Recenzja „Tom Clancy’s: EndWar”

Rok 2016 na stale zapisuje się na kartach krwawej historii ludzkości. Atomowa zagłada pochłania ponad 20 milionów ofiar na Bliskim Wschodzie. Światowy rynek, w większości oparty na surowcach mineralnych, przeżywa niewyobrażalny kryzys. Chaos wywołuje wzrost ceny do 800$ za baryłkę ropy. Rok później, zagrożenie wybuchu ogólnoświatowej wojny atomowej zostaje tymczasowo zażegnane. Stany zjednoczone wspólnie z Europą opracowują kompleksowy system kosmicznej tarczy antyrakietowej. Rosja odzyskując dawną potęgę, jako światowy potentat surowców energetycznych, prężnie rozwija się gospodarczo i militarnie. Zachodnia Europa, z wyjątkiem Anglii i Irlandii, jednoczy się tworząc Europejską Federację. Stary kontynent staje się miejscem narodzin mocarstwa na miarę 21-szego wieku.
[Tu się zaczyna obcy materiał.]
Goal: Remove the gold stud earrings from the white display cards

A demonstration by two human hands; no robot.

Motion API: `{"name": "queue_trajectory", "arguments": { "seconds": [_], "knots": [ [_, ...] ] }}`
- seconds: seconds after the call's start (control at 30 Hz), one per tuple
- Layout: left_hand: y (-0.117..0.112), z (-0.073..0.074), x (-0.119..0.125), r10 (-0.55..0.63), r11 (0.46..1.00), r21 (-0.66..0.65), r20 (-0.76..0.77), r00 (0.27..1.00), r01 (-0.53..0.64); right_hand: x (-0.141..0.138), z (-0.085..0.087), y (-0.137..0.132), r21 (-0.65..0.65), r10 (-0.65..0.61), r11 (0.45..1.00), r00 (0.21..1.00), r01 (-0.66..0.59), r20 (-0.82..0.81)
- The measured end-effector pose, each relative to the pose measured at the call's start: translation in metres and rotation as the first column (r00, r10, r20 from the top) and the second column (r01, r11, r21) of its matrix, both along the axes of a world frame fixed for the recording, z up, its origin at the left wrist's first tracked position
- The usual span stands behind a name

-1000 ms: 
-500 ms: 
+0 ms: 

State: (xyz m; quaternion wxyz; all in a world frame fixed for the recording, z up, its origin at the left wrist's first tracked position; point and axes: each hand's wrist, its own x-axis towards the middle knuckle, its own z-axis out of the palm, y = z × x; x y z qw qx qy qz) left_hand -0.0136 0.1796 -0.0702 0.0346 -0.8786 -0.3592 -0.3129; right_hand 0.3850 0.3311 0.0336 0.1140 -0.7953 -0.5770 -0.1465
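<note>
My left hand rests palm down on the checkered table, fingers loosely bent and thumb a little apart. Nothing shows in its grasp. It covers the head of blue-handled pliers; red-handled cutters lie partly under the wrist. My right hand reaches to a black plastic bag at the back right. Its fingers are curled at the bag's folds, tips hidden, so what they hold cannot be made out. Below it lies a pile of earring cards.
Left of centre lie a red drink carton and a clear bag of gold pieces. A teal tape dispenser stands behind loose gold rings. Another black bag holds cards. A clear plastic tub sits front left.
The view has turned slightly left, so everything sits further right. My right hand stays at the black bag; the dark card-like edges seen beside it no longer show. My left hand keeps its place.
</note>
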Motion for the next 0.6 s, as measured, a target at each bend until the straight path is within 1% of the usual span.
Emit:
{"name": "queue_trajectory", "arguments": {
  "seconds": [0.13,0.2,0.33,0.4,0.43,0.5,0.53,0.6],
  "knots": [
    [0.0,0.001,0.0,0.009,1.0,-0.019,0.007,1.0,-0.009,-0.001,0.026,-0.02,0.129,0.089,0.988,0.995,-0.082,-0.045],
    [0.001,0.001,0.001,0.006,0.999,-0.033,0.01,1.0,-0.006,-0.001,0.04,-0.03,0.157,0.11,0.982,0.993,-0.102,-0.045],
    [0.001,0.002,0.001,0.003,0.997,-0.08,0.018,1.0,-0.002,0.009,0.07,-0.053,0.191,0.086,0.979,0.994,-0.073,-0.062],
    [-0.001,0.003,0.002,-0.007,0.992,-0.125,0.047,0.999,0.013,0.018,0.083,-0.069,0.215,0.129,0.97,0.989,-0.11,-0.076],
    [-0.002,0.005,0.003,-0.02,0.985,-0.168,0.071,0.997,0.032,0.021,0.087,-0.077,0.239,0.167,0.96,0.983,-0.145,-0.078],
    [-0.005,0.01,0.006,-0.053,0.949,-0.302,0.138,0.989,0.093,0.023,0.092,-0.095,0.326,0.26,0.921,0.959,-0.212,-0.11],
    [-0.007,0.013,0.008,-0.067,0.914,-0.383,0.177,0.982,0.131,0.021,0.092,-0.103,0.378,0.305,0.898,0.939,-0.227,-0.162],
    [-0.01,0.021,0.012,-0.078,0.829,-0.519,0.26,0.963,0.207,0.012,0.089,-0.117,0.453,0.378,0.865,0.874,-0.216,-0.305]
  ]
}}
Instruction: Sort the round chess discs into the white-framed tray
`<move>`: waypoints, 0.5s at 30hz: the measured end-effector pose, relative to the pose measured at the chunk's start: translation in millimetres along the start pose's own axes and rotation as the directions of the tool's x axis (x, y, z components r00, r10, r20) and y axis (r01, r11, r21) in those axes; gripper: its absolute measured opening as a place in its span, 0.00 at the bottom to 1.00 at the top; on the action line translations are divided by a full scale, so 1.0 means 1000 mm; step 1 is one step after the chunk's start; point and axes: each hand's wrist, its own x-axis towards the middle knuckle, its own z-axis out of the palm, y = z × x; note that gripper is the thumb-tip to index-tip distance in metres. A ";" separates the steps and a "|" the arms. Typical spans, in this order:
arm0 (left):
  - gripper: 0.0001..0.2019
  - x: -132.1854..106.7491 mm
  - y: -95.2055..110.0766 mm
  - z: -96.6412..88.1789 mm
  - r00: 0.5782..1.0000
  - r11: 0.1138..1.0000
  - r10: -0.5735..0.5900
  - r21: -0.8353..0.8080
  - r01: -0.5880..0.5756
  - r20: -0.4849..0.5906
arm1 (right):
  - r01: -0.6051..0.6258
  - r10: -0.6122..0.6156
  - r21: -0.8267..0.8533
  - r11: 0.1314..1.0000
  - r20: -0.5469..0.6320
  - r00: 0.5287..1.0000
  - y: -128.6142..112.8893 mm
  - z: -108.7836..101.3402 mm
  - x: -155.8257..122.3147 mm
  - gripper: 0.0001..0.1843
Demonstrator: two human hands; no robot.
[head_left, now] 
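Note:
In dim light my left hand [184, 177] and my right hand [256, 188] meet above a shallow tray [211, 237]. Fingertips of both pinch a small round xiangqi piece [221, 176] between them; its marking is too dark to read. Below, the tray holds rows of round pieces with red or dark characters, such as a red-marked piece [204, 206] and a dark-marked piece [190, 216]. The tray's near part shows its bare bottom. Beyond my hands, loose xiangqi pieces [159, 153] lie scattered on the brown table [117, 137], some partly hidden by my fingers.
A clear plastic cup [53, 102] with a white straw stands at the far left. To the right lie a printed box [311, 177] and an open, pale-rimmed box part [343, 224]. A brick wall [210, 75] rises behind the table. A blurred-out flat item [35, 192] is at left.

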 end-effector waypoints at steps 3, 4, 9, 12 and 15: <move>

W 2020 Stany Zjednoczone są na skraju zakończenia budowy Freedom Star, orbitalnej platformy militarnej, kontrowersyjnego projektu, który doszczętnie niszczy nadwyrężone fundamenty wcześniejszych porumień pokojowych. Europejska Federacja, na wznak protestu, wycofuje się z NATO. Napięcie pomiędzy Rosją, Stanami Zjednoczonymi i starym kontynentem sięgają kulminacyjnego punktu. EndWar, wojna ostateczna, ma się dopiero rozpocząć.